Definition of sensitivity in English:

sensitivity

noun

  • 1[mass noun] The quality or condition of being sensitive:

    ‘a total lack of common decency and sensitivity’
    [in singular] ‘he has a sensitivity to cow's milk’
    • ‘It takes a good deal of sensitivity to recognize when the pressure is getting too great.’
    • ‘He said the issue is a delicate one and needs to be approached with extreme sensitivity.’
    • ‘It's done with great sensitivity and style, but the style never overwhelms the content.’
    • ‘Have some of us lost our inherent sensitivity as human beings just to achieve our own ends?’
    • ‘It is around people's awareness and understanding and sensitivity to the needs of people.’
    • ‘In his tribute to Sam, he praised the youngster for his sensitivity, humour, care and love.’
    • ‘The club's careful handling of their player shows there is acute sensitivity about his future.’
    • ‘Have these people no sensitivity to the art form or do they simply want to shock?’
    • ‘His birth chart shows a man of great sensitivity, which is a characteristic quality of Pisces.’
    • ‘In itself, elucidation of this sensitivity will be an interesting result of this discussion.’
    • ‘The author handles controversial exegetical areas with sensitivity and honesty.’
    • ‘We showed a lack of sensitivity to how deferential they are, almost to the point of taking pleasure in grief.’
    • ‘It is a sad fact that, when it comes to sensitivity to attack, there is no one so sensitive as a journalist.’
    • ‘Not, to my mind, the ideal profession for a woman of her intense sensitivity.’
    • ‘It's about a certain kind of sensibility - fear and sensitivity in the modern world.’
    • ‘It all adds up to a mammoth change that will need to be handled with care and sensitivity.’
    • ‘If you are right-handed the chisel goes in the left hand, for sensitivity and intuition.’
    • ‘Such people need to be treated with sensitivity and with a very high level of respect.’
    • ‘No one can deny that great care and sensitivity is needed here by opinion-formers.’
    • ‘The company is very pliant and willing, but not without thought or sensitivity.’
    touchiness, oversensitivity, hypersensitivity, thin skin, defensiveness
    responsiveness, sensitiveness, reactivity
    delicacy, trickiness, awkwardness, difficulty, ticklishness
    consideration, care, thoughtfulness, tact, diplomacy, delicacy, subtlety, finesse, finer feelings
    View synonyms
    1. 1.1sensitivities Feelings liable to be offended or hurt; sensibilities:
      ‘the only rules that matter are practical ones that respect local sensitivities’
      • ‘However, with domestic sensitivities over-riding the communal ethic, they have fallen far behind schedule.’

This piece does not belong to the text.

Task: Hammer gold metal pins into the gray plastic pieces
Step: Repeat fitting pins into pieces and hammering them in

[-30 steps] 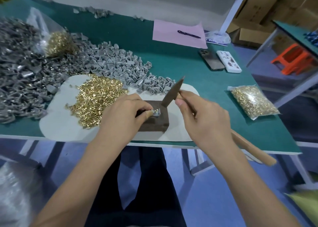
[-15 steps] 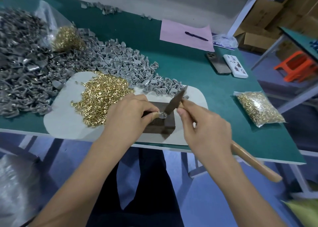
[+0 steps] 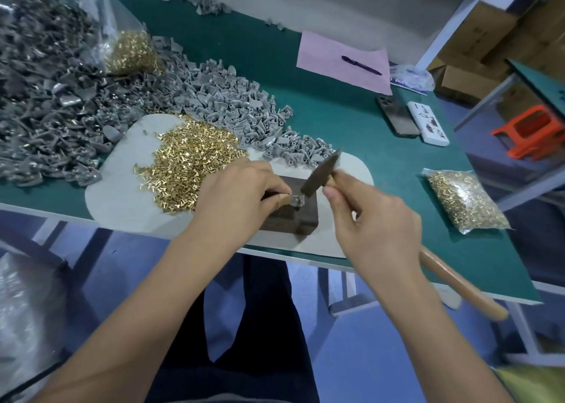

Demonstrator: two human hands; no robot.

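Bench: green bench (image 3: pixel 351 121); we see boxes, orange stool (image 3: pixel 532 133) beyond.
Piece: gray piece (image 3: pixel 298 200) on dark block (image 3: pixel 293 219), between our hands.
Hands: left hand (image 3: pixel 238 200) pinches piece; right hand (image 3: pixel 376 219) grips hammer (image 3: pixel 321 173).
Around: pins (image 3: pixel 189 164), gray pile (image 3: pixel 238 112), phone (image 3: pixel 397 116).

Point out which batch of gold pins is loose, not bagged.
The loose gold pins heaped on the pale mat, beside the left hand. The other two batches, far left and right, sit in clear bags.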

      • ‘The Marines based there have kept their profile very low because of the religious sensitivities of that town.’
      • ‘The rich have their desires met without regard to local sensitivities.’
      • ‘That he has stood on toes and offended some sensitivities along the way was inevitable.’

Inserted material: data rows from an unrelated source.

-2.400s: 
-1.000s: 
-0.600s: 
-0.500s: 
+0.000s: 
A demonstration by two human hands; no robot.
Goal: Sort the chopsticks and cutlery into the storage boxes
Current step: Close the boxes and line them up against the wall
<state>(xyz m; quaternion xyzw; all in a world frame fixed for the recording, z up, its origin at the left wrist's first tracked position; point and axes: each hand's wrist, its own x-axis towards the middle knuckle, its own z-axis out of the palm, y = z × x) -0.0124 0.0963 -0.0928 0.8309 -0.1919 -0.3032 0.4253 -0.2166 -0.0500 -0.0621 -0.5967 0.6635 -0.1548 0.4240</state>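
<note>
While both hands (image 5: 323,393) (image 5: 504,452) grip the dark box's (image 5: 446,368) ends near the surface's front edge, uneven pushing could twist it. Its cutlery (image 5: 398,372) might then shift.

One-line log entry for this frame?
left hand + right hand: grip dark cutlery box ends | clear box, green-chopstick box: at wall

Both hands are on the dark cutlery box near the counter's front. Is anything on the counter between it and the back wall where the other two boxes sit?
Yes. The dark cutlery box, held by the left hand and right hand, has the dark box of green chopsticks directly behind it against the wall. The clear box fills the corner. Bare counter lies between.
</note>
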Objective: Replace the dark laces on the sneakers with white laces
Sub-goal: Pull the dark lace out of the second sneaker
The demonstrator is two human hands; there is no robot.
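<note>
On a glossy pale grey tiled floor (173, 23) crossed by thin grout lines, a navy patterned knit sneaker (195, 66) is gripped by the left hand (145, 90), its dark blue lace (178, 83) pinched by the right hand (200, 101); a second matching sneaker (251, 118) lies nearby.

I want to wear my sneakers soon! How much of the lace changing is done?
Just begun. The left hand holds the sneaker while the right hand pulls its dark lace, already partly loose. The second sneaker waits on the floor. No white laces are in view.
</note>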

      • ‘The government has to balance that against the sensitivities of the farming community.’
      • ‘Then we continued on to the Blue Lake, where eating and drinking would trample Maori sensitivities, since they regard it as a sacred spot.’
      • ‘Want to see free speech abolished because it offends your delicate sensitivities?’

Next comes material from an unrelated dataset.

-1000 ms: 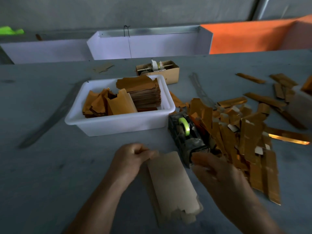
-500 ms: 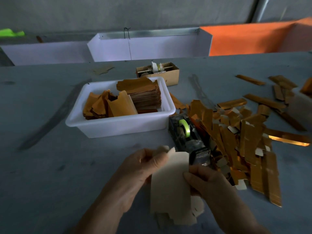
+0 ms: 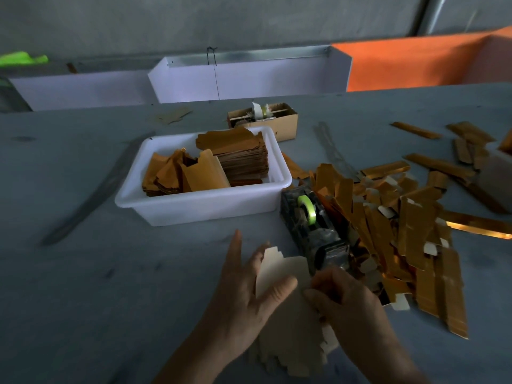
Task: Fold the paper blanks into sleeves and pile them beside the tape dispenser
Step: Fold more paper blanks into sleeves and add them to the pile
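A pale beige paper blank is held just above the table at the bottom centre. My left hand holds its left side, thumb on top and straight fingers behind it. My right hand pinches its right edge with curled fingers, close to the front end of the black tape dispenser with a green roll. More pale blanks lie fanned out under my hands. A big heap of folded gold sleeves lies right of the dispenser.
A white plastic tub with stacked gold blanks stands left of the dispenser. Behind it sits a small cardboard box. Loose gold strips are scattered at the far right. White and orange bins line the table's back edge.
The blank has been lifted and brought towards the dispenser. My right hand came from the dispenser's front to the blank's right edge; my left hand's fingers have spread out behind it.
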Demonstrator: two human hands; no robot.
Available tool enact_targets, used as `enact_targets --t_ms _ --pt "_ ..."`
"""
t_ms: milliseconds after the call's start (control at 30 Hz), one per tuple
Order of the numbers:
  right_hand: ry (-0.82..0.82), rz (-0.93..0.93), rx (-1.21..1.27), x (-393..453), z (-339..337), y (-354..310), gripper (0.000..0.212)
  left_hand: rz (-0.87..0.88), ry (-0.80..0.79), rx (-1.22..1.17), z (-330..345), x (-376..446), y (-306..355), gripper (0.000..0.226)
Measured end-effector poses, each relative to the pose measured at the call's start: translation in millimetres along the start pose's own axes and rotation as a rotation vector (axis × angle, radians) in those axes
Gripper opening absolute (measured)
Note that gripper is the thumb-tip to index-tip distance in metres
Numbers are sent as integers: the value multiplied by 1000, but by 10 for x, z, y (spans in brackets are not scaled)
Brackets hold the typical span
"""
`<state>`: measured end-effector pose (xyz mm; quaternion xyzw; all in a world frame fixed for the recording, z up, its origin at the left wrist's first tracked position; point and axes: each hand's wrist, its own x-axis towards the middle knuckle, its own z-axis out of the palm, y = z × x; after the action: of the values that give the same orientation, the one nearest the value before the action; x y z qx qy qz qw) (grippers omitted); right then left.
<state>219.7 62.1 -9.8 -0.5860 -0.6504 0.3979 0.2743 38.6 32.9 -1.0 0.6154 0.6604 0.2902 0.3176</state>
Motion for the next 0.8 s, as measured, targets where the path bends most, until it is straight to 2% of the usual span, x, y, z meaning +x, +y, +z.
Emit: enact_targets --t_ms 100,200,267,367,433,533,567,667,800 --pt "-17 38 15 12 2 31 16 98 124 141 68 34 -8 60" --pt "-1 40 14 1 16 38 22 156 246 241 123 18 37 51" --pt "1 14 1 1 20 45 22 194 322 212 149 -16 71 49" --pt "-56 43 155 24 -4 33 13 207 481 104 179 -21 106 25" --pt "-146 107 326 35 -28 6 5 28 415 -105 163 -9 156 31" --pt "-158 142 444 32 -40 -3 3 -201 198 -580 131 -11 203 9" --pt "-137 145 459 34 -35 -7 3 -254 139 -674 137 -19 209 14" --pt "-93 149 489 31 -11 -28 5 -323 84 -761 190 -26 211 27" --pt "-54 117 447 11 -10 -46 5 -354 147 -744 216 -14 258 14"
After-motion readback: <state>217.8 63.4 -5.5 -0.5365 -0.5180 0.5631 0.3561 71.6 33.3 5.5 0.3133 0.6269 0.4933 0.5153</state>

      • ‘To respect local sensitivities, there were religious prohibitions on filming males or females in a state of undress, or in the toilet.’
      • ‘It appears to be a minor outrage to our sensitivities, since we take our family mangoes personally.’
      • ‘He was a pioneer of the holistic approach, who understood the anxieties, aspirations, and sensitivities of his patients.’
      • ‘Mischaracterizing this process to exploit complex political sensitivities serves no one.’
      • ‘This reality never once spares the sensitivities of an unsuspecting audience - this is reality warts and all.’
      • ‘So just different labels which reflect some social and cultural sensitivities and specific features.’
      • ‘To get around local sensitivities and Greek Law, the US troops will be operating as part of a NATO force.’
      • ‘All this may play well to the sensitivities and self-esteem of the far-flung townsfolk in the rest of the country.’
      • ‘Still, his aficionado's enthusiasm for Wagner's operas numbs him to the sensitivities and dilemmas of others.’
      • ‘This mixture describes not only French feelings but European sensitivities.’
      • ‘Such circumstances might arise where regional sensitivities preclude the involvement of a particular state.’
      • ‘The victim begins to doubt their own sensitivities; they begin to feel crazy.’
      • ‘I almost began hoping my nakedness had not offended any Moslem sensitivities.’